The cyclicities should show up in the spectrum, but they don't seem to be there visually. That's what I was building the spectrum for. Can you elaborate on how you determined the presence of cycles? I have to go to work now, I will try to post the check that I promised in the evening.
 
What do these pretty pictures and the stationarity criterion have to do with it? Prival has shown conclusively that the difference returns are reducible to GVH, and the process which is GVH is stationary.
 
While mo cyclically depends on the time of day and dispersion cyclically depends on the time of day. And this does not speak in favour of stationarity. If everything were stationary, we would see straight lines instead of these curved graphs. The variance would be fine if the distribution were normal, which is not fatal though not pleasant, but the distribution is abnormal.
 
NorthernWind:
PPPS. The red graph, EURGBP, seems that somewhere around 7-12 o'clock non-Moscow time there is a small mismatch between the price movement and the number of ticks. Why would that be?

You may have noticed that this is not the only "discrepancy" ....
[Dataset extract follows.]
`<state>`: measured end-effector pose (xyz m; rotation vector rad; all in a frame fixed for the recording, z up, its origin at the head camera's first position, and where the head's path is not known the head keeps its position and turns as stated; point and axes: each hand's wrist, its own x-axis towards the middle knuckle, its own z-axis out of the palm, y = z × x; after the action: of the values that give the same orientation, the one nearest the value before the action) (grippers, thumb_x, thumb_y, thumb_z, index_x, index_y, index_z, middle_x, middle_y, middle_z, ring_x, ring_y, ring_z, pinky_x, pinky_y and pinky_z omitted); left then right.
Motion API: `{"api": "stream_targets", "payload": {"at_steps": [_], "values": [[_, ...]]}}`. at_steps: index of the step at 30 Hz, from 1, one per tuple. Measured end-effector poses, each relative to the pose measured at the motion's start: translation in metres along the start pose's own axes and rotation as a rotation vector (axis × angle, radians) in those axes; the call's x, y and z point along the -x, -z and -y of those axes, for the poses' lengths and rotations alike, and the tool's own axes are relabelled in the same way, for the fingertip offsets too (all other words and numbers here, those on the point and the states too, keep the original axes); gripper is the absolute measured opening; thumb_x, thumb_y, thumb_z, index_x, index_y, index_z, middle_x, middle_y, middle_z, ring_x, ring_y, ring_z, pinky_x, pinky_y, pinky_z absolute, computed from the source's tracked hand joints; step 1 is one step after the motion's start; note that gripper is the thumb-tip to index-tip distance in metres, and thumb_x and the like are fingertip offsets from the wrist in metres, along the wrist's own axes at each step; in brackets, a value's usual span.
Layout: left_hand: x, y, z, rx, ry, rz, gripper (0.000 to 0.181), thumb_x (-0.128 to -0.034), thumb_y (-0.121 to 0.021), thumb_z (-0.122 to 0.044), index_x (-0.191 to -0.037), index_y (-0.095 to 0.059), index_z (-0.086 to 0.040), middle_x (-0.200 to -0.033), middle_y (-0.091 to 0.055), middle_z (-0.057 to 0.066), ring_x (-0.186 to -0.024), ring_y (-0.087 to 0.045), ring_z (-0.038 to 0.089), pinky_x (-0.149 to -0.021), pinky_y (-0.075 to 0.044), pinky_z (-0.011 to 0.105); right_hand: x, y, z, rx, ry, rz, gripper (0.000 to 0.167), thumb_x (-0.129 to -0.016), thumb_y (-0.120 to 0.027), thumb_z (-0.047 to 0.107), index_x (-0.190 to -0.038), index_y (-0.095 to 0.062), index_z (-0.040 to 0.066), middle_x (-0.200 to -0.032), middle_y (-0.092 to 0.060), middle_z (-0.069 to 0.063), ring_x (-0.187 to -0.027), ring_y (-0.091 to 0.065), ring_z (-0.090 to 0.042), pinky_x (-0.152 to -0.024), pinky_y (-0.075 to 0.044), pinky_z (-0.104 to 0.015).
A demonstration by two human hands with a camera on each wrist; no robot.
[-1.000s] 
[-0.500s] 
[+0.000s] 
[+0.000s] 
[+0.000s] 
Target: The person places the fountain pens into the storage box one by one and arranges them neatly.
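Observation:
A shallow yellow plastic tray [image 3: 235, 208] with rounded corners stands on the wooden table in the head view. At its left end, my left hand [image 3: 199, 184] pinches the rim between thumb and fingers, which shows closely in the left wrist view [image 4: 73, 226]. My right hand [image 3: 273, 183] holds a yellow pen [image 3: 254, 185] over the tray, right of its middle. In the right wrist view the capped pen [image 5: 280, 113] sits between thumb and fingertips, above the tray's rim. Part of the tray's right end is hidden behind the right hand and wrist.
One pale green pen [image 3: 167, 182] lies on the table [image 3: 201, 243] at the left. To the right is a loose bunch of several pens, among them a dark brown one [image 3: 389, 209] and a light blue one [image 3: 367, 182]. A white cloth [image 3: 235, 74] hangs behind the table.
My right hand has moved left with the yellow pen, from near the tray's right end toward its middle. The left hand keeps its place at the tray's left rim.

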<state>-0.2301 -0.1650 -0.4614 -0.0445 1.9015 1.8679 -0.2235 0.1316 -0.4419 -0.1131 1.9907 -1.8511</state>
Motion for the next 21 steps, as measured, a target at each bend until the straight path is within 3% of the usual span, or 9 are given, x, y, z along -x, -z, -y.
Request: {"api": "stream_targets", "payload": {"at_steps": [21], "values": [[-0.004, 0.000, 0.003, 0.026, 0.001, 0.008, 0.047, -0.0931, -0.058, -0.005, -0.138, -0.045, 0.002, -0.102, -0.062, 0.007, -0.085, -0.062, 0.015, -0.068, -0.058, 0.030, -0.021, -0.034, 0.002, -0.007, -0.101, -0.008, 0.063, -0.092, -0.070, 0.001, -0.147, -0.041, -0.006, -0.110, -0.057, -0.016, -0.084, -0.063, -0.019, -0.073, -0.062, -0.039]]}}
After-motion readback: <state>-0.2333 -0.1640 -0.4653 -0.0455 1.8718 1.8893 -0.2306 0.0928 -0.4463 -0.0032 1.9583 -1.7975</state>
I think (IMHO) it has to do with the fact that the European session is opening and people are trying to decide "where we'll trade today".

It means that both "bulls" and "bears" are trading and everyone is trying to move the market in their own direction.

Thus, the number of ticks exceeds the number of candlesticks movement.

After 12 o'clock the market has already moved in this direction.

 
Prival: Ok. I'll try tomorrow using Pearson's Neumann criterion. But I still don't understand how to model without a trend ? Alexey the methodology of modelling is not clear.
I described this method briefly here: https://forum.mql4.com/ru/9358/page6#51829 . It also says what I need it for.

And the trend still appears when integrating a series of returns (it recovers unambiguously).
 
NorthernWind:
While mo cyclically depends on the time of day and dispersion cyclically depends on the time of day. And this does not speak in favour of stationarity. If everything were stationary, we would see straight lines instead of these humped graphs.
Those pictures really say nothing about stationarity. They show very useful dependencies, but they are dependencies for averages. To check their stationarity, you either have to fit them and check the constancy of the fit parameters over a long time interval, or check the constancy of the MO and variance for each point in the graph. For each point, it means taking a chronological series of instantaneous values, say, for 7 hours, and checking this particular series for stationarity. And so for each hour. Or, if we are not interested in intraday details, we can check stationarity of the chronological series of the daily average.

P.S. Clarification. This will be less ambiguous, if not clearer.) "take a chronological series of instantaneous values, e.g. for a year, let it be, say, a seven-hourly point, and check this particular series for stationarity".